§ **Source data**:
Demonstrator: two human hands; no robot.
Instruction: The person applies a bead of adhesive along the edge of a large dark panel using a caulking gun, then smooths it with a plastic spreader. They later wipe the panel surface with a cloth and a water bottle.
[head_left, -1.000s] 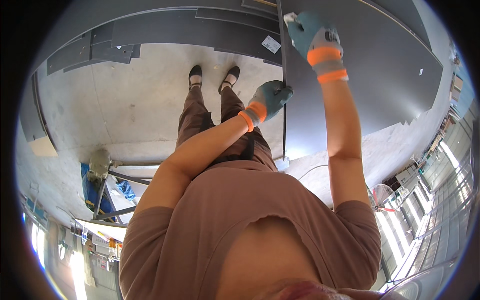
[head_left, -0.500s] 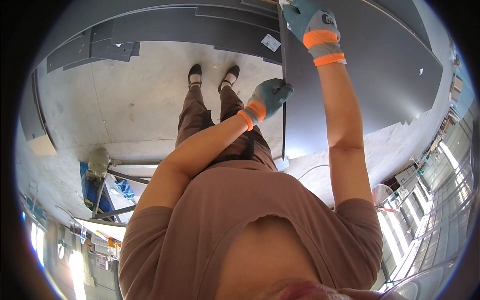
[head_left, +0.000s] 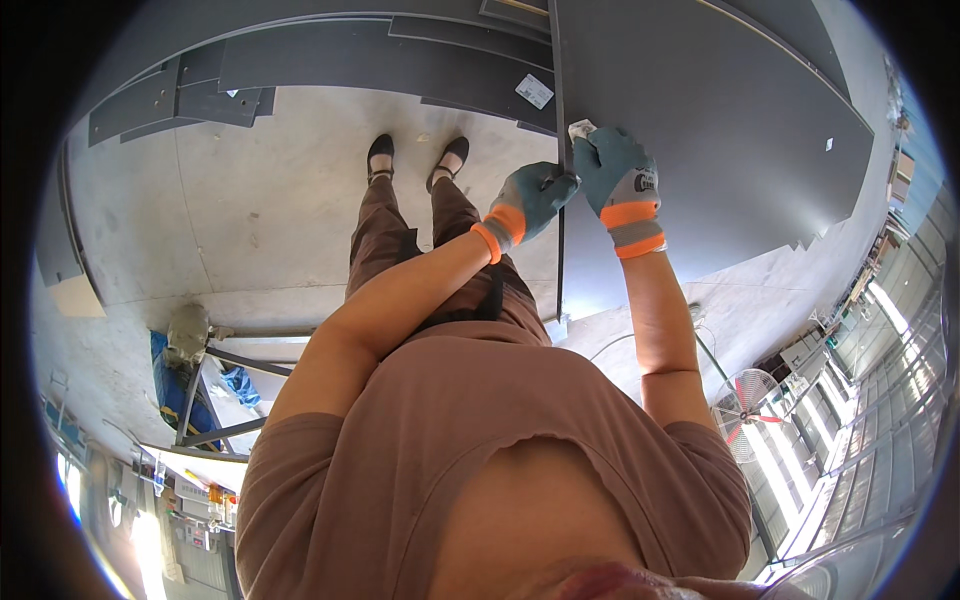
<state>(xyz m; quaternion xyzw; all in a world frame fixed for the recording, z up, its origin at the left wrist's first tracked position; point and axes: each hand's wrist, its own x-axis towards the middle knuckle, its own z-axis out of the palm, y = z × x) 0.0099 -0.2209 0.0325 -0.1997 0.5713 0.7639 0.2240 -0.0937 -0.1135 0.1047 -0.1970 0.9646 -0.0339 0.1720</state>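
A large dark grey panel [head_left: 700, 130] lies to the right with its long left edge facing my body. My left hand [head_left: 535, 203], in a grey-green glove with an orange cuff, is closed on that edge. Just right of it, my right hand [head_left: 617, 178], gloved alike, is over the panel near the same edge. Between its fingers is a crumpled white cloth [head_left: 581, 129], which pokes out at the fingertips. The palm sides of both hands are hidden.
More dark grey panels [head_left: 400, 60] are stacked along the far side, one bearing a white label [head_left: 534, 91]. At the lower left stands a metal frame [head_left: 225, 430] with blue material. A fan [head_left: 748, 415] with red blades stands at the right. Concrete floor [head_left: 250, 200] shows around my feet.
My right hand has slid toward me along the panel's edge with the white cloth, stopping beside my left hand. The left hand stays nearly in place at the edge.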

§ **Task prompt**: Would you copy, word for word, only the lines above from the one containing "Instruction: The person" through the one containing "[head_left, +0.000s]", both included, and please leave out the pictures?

§ **Written response**:
Instruction: The person applies a bead of adhesive along the edge of a large dark panel using a caulking gun, then smooths it with a plastic spreader. They later wipe the panel surface with a cloth and a water bottle.
[head_left, -1.000s] 
[head_left, -0.500s] 
[head_left, +0.000s] 

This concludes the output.